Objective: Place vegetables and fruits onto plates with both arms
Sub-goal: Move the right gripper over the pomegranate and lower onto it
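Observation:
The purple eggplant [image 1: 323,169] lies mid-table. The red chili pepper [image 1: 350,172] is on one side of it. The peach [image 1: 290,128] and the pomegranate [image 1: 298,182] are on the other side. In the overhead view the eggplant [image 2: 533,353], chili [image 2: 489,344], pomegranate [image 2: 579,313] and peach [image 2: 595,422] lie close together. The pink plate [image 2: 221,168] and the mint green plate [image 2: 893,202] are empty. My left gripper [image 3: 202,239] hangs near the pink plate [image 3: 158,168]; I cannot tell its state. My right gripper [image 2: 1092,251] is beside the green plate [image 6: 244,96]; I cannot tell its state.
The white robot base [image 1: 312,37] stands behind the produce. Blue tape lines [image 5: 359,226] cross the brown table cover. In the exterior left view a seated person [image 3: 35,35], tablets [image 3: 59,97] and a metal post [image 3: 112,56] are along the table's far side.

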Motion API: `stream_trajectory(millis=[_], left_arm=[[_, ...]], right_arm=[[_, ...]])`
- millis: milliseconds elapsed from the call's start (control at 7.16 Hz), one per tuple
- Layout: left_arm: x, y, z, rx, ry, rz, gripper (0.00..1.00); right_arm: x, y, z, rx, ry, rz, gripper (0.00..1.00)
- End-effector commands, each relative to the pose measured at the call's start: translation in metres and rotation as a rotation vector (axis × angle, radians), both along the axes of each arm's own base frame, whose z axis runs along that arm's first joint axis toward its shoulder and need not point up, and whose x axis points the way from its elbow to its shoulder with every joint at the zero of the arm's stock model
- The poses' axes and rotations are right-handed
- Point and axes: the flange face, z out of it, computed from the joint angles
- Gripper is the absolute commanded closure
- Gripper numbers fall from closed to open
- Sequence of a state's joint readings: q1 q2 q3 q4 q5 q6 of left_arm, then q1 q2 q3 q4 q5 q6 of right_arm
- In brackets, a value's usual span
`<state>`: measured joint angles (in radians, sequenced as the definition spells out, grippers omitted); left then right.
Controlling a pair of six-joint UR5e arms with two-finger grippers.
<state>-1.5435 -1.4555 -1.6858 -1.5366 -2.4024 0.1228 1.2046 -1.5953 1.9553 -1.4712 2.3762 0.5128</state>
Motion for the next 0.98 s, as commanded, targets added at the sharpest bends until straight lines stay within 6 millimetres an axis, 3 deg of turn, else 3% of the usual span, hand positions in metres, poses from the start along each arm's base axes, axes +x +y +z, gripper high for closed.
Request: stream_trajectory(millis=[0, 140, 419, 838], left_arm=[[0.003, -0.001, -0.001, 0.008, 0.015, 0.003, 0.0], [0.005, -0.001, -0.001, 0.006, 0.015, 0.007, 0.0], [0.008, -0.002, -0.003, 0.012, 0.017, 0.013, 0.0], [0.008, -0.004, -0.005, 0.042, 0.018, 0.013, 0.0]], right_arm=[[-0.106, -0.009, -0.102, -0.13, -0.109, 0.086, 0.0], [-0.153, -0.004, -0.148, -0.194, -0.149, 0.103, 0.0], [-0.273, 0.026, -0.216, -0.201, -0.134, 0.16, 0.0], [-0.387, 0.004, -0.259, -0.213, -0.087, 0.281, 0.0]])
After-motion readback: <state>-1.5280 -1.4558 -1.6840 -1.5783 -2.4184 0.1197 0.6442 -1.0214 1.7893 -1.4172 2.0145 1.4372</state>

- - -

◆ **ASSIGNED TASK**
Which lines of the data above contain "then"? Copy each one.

◆ **EXPECTED ANSWER**
- Sequence of a state's joint readings: q1 q2 q3 q4 q5 q6 of left_arm, then q1 q2 q3 q4 q5 q6 of right_arm
`<state>`: measured joint angles (in radians, sequenced as the definition spells out, grippers omitted); left then right.

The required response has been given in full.